Aim of the exercise: Please retype every entry below, keeping it exactly the same.

=== Section Start ===

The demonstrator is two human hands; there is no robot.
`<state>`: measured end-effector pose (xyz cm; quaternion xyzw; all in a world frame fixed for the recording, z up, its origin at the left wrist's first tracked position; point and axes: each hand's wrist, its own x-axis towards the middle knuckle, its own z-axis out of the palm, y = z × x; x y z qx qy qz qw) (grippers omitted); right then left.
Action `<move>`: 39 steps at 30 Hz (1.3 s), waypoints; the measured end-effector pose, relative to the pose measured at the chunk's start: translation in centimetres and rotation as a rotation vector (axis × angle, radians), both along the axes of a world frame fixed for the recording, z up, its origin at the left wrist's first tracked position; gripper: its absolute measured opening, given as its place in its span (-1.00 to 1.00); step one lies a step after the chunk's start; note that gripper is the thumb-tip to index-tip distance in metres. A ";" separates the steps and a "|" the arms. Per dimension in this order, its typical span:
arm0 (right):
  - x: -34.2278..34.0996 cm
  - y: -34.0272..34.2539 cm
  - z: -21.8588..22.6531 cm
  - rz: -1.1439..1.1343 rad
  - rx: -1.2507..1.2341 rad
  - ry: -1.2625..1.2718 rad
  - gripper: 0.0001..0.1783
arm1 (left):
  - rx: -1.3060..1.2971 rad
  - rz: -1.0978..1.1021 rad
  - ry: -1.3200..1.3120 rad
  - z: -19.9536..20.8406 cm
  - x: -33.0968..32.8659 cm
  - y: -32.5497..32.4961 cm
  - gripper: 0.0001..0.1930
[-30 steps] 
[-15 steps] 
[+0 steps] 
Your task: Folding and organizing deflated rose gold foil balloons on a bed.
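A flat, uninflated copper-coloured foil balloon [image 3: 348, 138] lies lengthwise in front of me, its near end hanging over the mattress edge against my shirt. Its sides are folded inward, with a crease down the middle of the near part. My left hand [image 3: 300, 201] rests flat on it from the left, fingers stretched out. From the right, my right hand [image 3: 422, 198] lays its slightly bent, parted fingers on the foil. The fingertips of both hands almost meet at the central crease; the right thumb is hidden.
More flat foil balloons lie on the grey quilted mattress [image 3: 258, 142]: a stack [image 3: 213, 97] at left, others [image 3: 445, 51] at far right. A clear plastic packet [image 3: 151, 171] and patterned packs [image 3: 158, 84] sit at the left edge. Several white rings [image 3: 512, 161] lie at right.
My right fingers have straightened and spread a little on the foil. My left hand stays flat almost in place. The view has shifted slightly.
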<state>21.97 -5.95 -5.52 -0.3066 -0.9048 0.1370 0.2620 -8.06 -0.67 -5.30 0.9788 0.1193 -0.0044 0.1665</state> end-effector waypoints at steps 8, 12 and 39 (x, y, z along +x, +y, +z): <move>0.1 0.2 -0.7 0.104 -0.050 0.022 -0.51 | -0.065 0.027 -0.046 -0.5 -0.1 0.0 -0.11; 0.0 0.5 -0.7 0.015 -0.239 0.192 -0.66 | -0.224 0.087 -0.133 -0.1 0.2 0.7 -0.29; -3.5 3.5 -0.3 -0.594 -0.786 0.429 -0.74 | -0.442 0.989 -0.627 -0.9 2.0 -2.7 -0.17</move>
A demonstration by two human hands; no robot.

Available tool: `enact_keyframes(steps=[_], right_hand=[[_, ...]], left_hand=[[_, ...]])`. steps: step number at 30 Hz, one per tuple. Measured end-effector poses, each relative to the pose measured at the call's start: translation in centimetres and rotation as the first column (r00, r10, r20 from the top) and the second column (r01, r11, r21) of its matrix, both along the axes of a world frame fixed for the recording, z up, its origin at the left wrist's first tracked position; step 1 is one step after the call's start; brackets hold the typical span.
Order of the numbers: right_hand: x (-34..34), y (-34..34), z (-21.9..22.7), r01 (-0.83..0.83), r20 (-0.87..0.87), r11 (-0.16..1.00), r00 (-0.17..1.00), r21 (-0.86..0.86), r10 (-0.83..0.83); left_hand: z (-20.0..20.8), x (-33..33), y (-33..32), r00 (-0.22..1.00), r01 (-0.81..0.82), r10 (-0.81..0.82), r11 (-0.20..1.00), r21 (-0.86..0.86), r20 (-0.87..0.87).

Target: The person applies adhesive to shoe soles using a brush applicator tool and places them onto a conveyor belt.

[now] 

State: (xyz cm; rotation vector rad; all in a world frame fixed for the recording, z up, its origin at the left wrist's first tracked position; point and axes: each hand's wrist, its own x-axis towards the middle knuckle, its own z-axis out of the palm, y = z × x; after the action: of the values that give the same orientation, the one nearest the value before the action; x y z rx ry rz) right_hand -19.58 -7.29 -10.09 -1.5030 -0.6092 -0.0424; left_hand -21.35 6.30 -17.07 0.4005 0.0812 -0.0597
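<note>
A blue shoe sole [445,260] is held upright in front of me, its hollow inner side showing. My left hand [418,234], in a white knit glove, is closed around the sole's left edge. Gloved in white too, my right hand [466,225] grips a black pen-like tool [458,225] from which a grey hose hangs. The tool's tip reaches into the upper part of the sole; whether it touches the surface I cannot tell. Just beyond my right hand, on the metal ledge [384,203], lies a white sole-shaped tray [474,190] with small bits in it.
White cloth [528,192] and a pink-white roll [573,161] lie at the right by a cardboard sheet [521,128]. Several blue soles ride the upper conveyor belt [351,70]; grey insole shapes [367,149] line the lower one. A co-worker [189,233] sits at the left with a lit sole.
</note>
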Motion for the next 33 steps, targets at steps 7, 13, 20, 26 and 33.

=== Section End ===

Solution for this task:
The demonstrator is two human hands; there is no robot.
`<state>`: measured end-effector pose (xyz cm; quaternion xyzw; all in a world frame fixed for the recording, z up, its origin at the left wrist's first tracked position; point and axes: each hand's wrist, its own x-axis towards the middle knuckle, its own z-axis out of the palm, y = z × x; x y z qx qy qz qw) (grippers omitted); right then left.
Action `<move>`: 39 steps at 30 Hz (1.3 s), waypoints; the measured end-effector pose, relative to the pose measured at the chunk's start: translation in centimetres and rotation as a rotation vector (axis × angle, radians), both along the axes of a world frame fixed for the recording, z up, its origin at the left wrist's first tracked position; gripper: its absolute measured opening, given as its place in its span (-1.00 to 1.00); step one lies a step after the chunk's start; note that gripper is the thumb-tip to index-tip distance in metres. A ";" separates the steps and a "|" the arms. Per dimension in this order, its typical span:
arm0 (right):
  - x: -34.2278..34.0996 cm
  - y: -34.0272..34.2539 cm
  - z: -21.8588..22.6531 cm
  - rz: -1.1439..1.1343 rad
  - rx: -1.2507..1.2341 rad
  - ry: -1.2625..1.2718 rad
  - gripper: 0.0001..0.1783
arm1 (left):
  - rx: -1.3060..1.2971 rad
  - rz: -1.0978..1.1021 rad
  - ry: -1.3200..1.3120 rad
  - z: -19.9536..20.8406 cm
  - x: -33.0968..32.8659 cm
  - y: -32.5497..32.4961 cm
  - gripper: 0.0001..0.1930
[-30 steps] 
[-15 steps] 
[+0 steps] 
Your task: Folding and organizing deflated rose gold foil balloons on a bed.
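A flat, uninflated copper-coloured foil balloon [image 3: 348, 138] lies lengthwise in front of me, its near end hanging over the mattress edge against my shirt. Its sides are folded inward, with a crease down the middle of the near part. My left hand [image 3: 300, 201] rests flat on it from the left, fingers stretched out. From the right, my right hand [image 3: 422, 198] lays its slightly bent, parted fingers on the foil. The fingertips of both hands almost meet at the central crease; the right thumb is hidden.
More flat foil balloons lie on the grey quilted mattress [image 3: 258, 142]: a stack [image 3: 213, 97] at left, others [image 3: 445, 51] at far right. A clear plastic packet [image 3: 151, 171] and patterned packs [image 3: 158, 84] sit at the left edge. Several white rings [image 3: 512, 161] lie at right.
My right fingers have straightened and spread a little on the foil. My left hand stays flat almost in place. The view has shifted slightly.
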<state>21.97 -5.95 -5.52 -0.3066 -0.9048 0.1370 0.2620 -8.06 -0.67 -5.30 0.9788 0.1193 -0.0044 0.1665</state> end-effector waypoints at steps 8, 12 and 39 (x, y, z along +x, +y, +z): <move>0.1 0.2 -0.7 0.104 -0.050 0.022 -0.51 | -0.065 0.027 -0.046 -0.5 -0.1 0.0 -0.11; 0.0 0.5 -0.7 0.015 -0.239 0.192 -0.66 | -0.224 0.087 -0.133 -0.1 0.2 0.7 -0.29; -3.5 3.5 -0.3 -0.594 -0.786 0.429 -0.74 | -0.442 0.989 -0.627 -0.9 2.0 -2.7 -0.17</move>
A demonstration by two human hands; no robot.

Available tool: `enact_keyframes(steps=[_], right_hand=[[_, ...]], left_hand=[[_, ...]])`. steps: step number at 30 Hz, one per tuple. Measured end-effector poses, each relative to the pose measured at the call's start: translation in centimetres and rotation as the first column (r00, r10, r20 from the top) and the second column (r01, r11, r21) of its matrix, both along the axes of a world frame fixed for the recording, z up, its origin at the left wrist's first tracked position; step 1 is one step after the call's start; brackets hold the typical span.
Order of the numbers: right_hand: x (-34..34), y (-34..34), z (-21.9..22.7), r01 (-0.83..0.83), r20 (-0.87..0.87), r11 (-0.16..1.00), r00 (-0.17..1.00), r21 (-0.86..0.86), r10 (-0.83..0.83); left_hand: z (-20.0..20.8), x (-33..33), y (-33..32), r00 (-0.22..1.00), r01 (-0.81..0.82), r10 (-0.81..0.82), r11 (-0.20..1.00), r21 (-0.86..0.86), r20 (-0.87..0.87).

Target: The person applies adhesive to shoe soles using a brush applicator tool and places them onto a conveyor belt.

[now] 

State: (xyz cm; rotation vector rad; all in a world frame fixed for the recording, z up, its origin at the left wrist's first tracked position; point and axes: each hand's wrist, its own x-axis towards the middle knuckle, its own z-axis out of the palm, y = z × x; after the action: of the values that give the same orientation, the one nearest the value before the action; x y z rx ry rz) right_hand -19.58 -7.29 -10.09 -1.5030 -0.6092 -0.0424; left_hand -21.35 6.30 -17.07 0.4005 0.0812 -0.0597
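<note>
A blue shoe sole [445,260] is held upright in front of me, its hollow inner side showing. My left hand [418,234], in a white knit glove, is closed around the sole's left edge. Gloved in white too, my right hand [466,225] grips a black pen-like tool [458,225] from which a grey hose hangs. The tool's tip reaches into the upper part of the sole; whether it touches the surface I cannot tell. Just beyond my right hand, on the metal ledge [384,203], lies a white sole-shaped tray [474,190] with small bits in it.
White cloth [528,192] and a pink-white roll [573,161] lie at the right by a cardboard sheet [521,128]. Several blue soles ride the upper conveyor belt [351,70]; grey insole shapes [367,149] line the lower one. A co-worker [189,233] sits at the left with a lit sole.
</note>
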Motion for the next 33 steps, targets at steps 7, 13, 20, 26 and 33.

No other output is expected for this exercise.